I did not explain where the equations come from (it's physics), so it is just showing the math
so all i need to do now would be to use the equation ax^2+bx+c ? & then put the #'s in ?
did you find my write-up (it's an attachment in the 2nd to last post)

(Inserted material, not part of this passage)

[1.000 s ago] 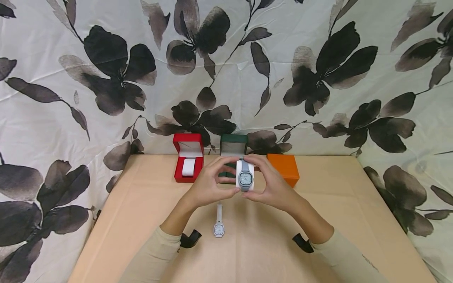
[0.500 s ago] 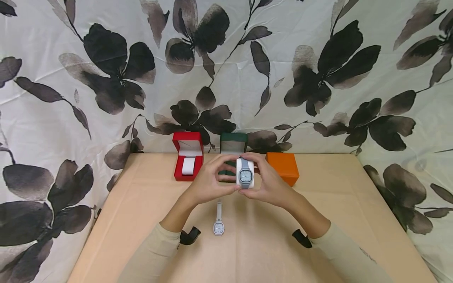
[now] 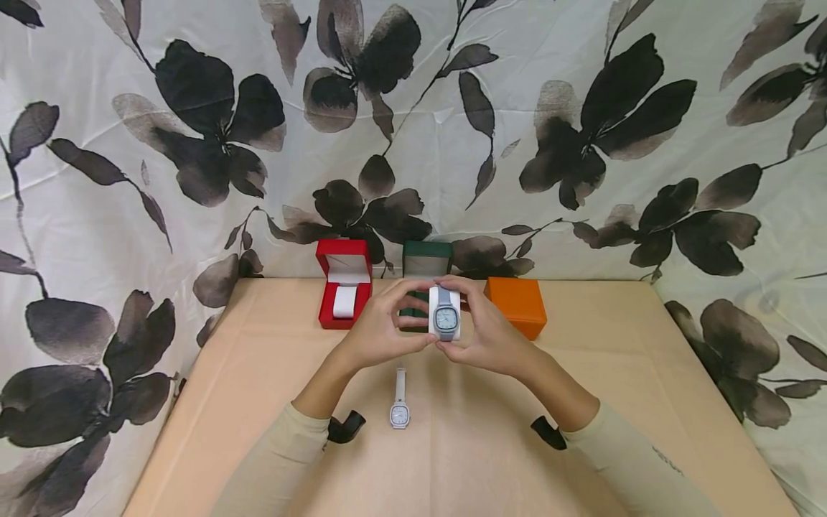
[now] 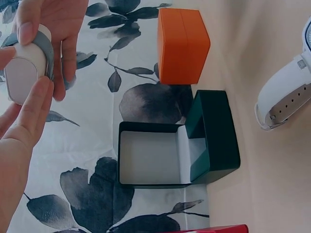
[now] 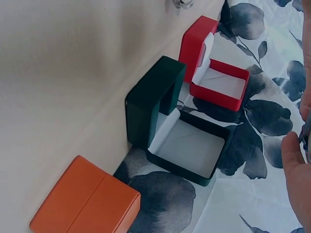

yes got it, you are awesomee! <33 i don't know what i would of donee. haha
where did you get the -4.9 from?
I used g= 9.8 m/s^2 in 1/2 g t^2
you have to re-do the numbers. And I notice a typo... but it all changes anyway...
is the 1.035 the mistake?
yes, that should have been 1.35 but now it should be 1.26
yeahh :) 18tanθ + 0.04 where did the 0.04 come from?
nevermind, i know now (:
let me know what you get, and I'll double check it.
what does that zero thing mean after tan ? −18tanθ
which equation number are you looking at?
0 =−18tanθ − 0.04 /18^2 45^2 + 45tanθ +1.39
I used the point (45,0) in the equation (the arrow hits the ground y=0 45 meters away from the archer x=45 so that 0 is y
I labeled this equation (6) so you can refer to it.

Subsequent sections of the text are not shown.